The 10th amendment to the German Act against Restraints of Competition (“ARC”) – the “ARC Digitalization Act” – has taken effect on 19 January 2021.

The amendment is a substantive overhaul of the German competition regime, especially concerning abuse of dominance and merger control rules. The German Federal Cartel Office (“FCO”) receives a new tool addressing perceived concerns regarding “digital giants” and platforms. Jurisdictional merger control thresholds are raised, eliminating filing requirements for many mid-cap transactions and reducing the workload for companies and the FCO. At the same time, the FCO can use a new tool allowing the review of certain transactions below the merger control thresholds. Finally, for the first time, companies having infringed competition law can benefit from preventive measures: Under the new law, the FCO needs to evaluate an existing compliance system and might need to reduce the fine.


Recommended actions

  1. Use new rules on abuse of dominance
  • Analyze Data Sets: The amendment introduces certain data access rights – data sets can become subject to access requests by suppliers, customers, or even competitors. Companies should carefully analyze their data sets as they explore options for data monetization in light of potential 3rd party access rights. Vice versa, access to 3rd party data might represent an interesting course of action for companies.
  • Consider Digital Markets Act (“DMA”) and Digital Services Act (“DSA”): The German legislator has taken a pioneering role by setting up a new tool to address perceived concerns regarding digital platforms. The ensuing FCO decisions will inform the on-going global discussion on platform regulation, and should be followed carefully.
  1. Consider new rules on merger control
  • Adapt M&A timelines: The significantly increased merger control thresholds will exempt many future mid-cap M&A transactions from German merger control requirements. Filings of transactions that have already been notified can be withdrawn if they no longer meet the thresholds, which, in almost all cases, reduces the administrative fee by 50 %.
  • Consider new “Remondis-Clause”: Companies that are subject to a sector inquiry by the FCO should be aware: There is a risk that the FCO might require certain companies to notify all significant future acquisitions in a specific industry.
  1. Reap benefits of effective compliance systems
  • Check your Compliance System: When calculating a fine in infringement proceedings, the FCO will need to evaluate adequate and effective compliance measures conducted prior to and after the infringement. Effective compliance systems can pay off.
  • Use the “Comfort Letter” option: Under the amended regime, companies can require the FCO to assess an envisaged cooperation with a competitor. Such assessments, formerly only granted on an exceptional basis, can increase legal certainty in complex cooperation projects, or joint bid scenarios.

In depth

  1. Changes re abuse of dominance regulations

The amendment shows that the German legislator recognizes the competitive importance of data. § 19 para. 1 no. 4 ARC clarifies that the refusal by a dominant company to grant access to data can be abusive, if such access is objectively necessary to operate on one of the relevant upstream or downstream markets, and the refusal to grant access restricts effective competition on that market.

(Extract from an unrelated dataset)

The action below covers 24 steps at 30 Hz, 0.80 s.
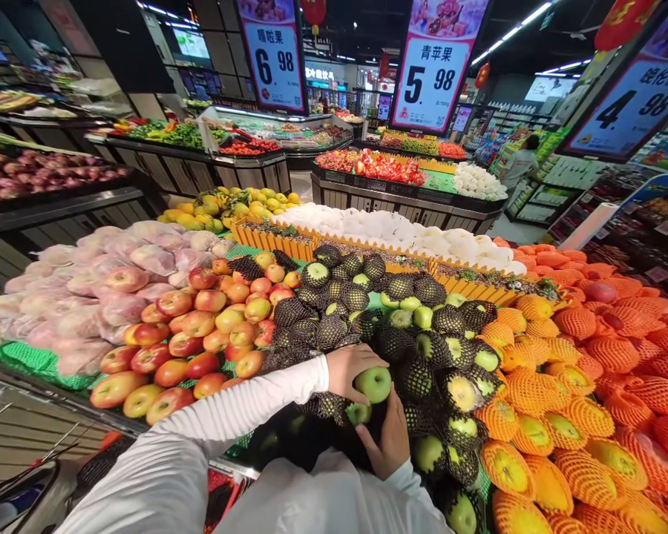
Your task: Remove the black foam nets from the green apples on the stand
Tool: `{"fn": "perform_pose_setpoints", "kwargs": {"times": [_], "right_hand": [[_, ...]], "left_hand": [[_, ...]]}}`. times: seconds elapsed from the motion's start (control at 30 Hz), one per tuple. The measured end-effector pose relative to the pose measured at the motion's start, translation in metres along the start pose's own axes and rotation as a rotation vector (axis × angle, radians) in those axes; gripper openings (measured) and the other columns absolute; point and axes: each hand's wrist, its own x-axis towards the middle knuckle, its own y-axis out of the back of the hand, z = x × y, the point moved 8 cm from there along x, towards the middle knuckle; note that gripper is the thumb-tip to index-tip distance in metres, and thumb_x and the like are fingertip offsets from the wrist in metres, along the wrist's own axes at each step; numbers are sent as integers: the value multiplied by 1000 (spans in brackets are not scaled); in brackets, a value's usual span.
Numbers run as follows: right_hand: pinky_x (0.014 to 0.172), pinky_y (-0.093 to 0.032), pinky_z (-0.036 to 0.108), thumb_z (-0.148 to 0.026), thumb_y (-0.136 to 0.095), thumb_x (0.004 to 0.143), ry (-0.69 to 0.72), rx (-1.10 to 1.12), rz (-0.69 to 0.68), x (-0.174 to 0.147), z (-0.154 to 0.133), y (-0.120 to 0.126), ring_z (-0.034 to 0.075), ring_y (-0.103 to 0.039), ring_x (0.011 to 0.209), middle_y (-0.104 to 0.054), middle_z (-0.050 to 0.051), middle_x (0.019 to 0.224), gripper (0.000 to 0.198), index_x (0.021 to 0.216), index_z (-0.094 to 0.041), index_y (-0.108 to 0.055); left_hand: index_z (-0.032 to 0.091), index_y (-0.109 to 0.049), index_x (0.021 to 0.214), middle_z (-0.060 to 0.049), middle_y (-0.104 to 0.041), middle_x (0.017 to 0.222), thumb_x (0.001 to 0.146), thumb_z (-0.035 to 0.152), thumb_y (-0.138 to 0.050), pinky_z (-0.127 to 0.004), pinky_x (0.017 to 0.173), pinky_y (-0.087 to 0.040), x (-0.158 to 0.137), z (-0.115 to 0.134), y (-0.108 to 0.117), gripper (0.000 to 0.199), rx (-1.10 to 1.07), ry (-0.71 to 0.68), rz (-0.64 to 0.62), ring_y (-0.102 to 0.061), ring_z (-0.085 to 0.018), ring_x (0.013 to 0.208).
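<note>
A bare green apple (373,384) is between my two hands, over the pile of green apples. My left hand (352,368) comes in from the left, its fingers closed around the apple's upper left side. From below right, my right hand (388,436) curls against the same apple with its thumb and fingers. A second green apple (358,413) shows just beneath, near my right thumb; I cannot tell whether it is touched. Around the hands lie several green apples in black foam nets (417,378), and some without nets.
Red-yellow apples (200,324) lie left, with bagged fruit (116,274) beyond. Fruit in orange nets (557,400) fills the right. A low orange fence (367,256) runs behind the green apples. Price signs (437,67) hang overhead. A person (520,163) stands in the distance.
</note>
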Motion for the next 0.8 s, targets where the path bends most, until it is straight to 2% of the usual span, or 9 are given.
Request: {"fn": "perform_pose_setpoints", "kwargs": {"times": [0.1, 0.17, 0.23, 0.3, 0.4, 0.47, 0.53, 0.67, 0.8], "right_hand": [[100, -46, 53, -53, -57, 87, -40, -4, 33, -1, 4, 1, 38, -42, 133, -36, 26, 148, 99, 153, -7, 0], [101, -45, 55, -54, -60, 85, -8, -20, 50, 0, -1, 3, 39, -40, 134, -35, 26, 148, 102, 154, -8, -1], [102, -42, 59, -54, -60, 84, 35, -48, 57, 3, -8, 6, 40, -34, 138, -30, 26, 152, 101, 154, -9, -3], [102, -40, 62, -53, -60, 84, 72, -79, 49, 5, -15, 9, 43, -28, 141, -20, 25, 156, 98, 154, -11, -6], [99, -40, 65, -51, -61, 84, 83, -107, 47, 9, -22, 13, 48, -21, 143, 0, 23, 161, 93, 155, -17, -12], [99, -40, 67, -50, -61, 85, 80, -107, 51, 10, -24, 15, 50, -18, 143, 5, 21, 161, 91, 155, -20, -13], [99, -39, 68, -49, -61, 85, 81, -106, 47, 10, -25, 15, 50, -18, 143, 3, 19, 161, 91, 155, -22, -10], [99, -40, 68, -49, -60, 84, 72, -100, 36, 10, -20, 11, 49, -24, 141, -2, 18, 162, 92, 156, -22, -8], [93, -47, 66, -48, -63, 81, 47, -99, 63, 8, -12, 5, 50, -35, 136, -6, 15, 162, 94, 156, -25, -10]], "left_hand": [[24, -49, 137, -11, -61, 130, 64, 55, -78, -40, 101, -45, 3, -2, -8, 85, -45, -1, 9, -56, -30, 117], [23, -53, 133, -12, -60, 132, 65, 57, -77, -42, 102, -44, 6, -2, 0, 80, -17, -12, 14, -55, -31, 118], [23, -57, 128, -12, -60, 132, 70, 57, -73, -43, 103, -43, 10, -4, 25, 69, 15, -19, 60, -55, -30, 119], [23, -60, 124, -10, -61, 129, 78, 54, -68, -42, 105, -42, 12, -18, 65, 56, 27, 22, 200, -55, -27, 119], [23, -61, 119, -6, -63, 127, 85, 47, -62, -40, 108, -40, -2, -73, 139, 42, 21, 247, 557, -55, -24, 120], [24, -61, 119, -5, -62, 128, 88, 42, -60, -37, 105, -42, -27, -132, 176, 36, -9, 549, 765, -56, -22, 118], [20, -59, 120, -8, -61, 129, 90, 35, -58, -39, 105, -42, -57, -188, 196, 34, -16, 845, 885, -55, -24, 120], [13, -60, 117, -14, -62, 121, 90, 27, -59, -41, 101, -45, -89, -265, 198, 30, -46, 1048, 884, -57, -25, 115], [15, -57, 120, -10, -60, 120, 92, 34, -58, -42, 88, -54, -96, -311, 186, 33, -95, 1130, 827, -61, -21, 104]]}}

Further, relative market power (formerly a concept to support only small and medium enterprises) can now also exist vis-à-vis large companies, if they are dependent on other companies, unless the asymmetry is offset by corresponding countervailing power (§ 20 para. 1 ARC). The concept of market power can apply even if the companies having relative market power are not dominant.

Certainly, the biggest novelty is the introduction of § 19 a ARC, which addresses “undertakings with paramount significance for competition across markets”. If the FCO considers an undertaking active in the area of digital business models to have paramount significance for competition it can prohibit certain practices listed in the new § 19 a para. 2 ARC (e.g. self-preferencing measures, measures to restrict access to markets, pre-installation of own software or leveraging of market power to neighboring markets). The term “paramount significance for competition across markets” is similar to how a gatekeeper is defined in the DMA. Also, the practices which can be prohibited are, in a way, similar to the obligations being proposed in Article 5 and 6 of the DMA (for further details re the DMA see here and the DSA see here).

  1. Changes re merger control

The 10th amendment aims at reducing the number of merger control cases for the FCO. Interestingly, just before the amendment passed the Bundestag, the domestic merger control turnover thresholds were significantly raised again, compared to the draft bill. The further increase intends to ease the burden on small and medium-sized undertakings as well as to reduce the workload of the FCO. Concentrations now need to be notified if one of the below-mentioned threshold groups is met:

According to the German legislator, the increase of the turnover thresholds will decrease the number of merger control cases by significantly more than 20 percent.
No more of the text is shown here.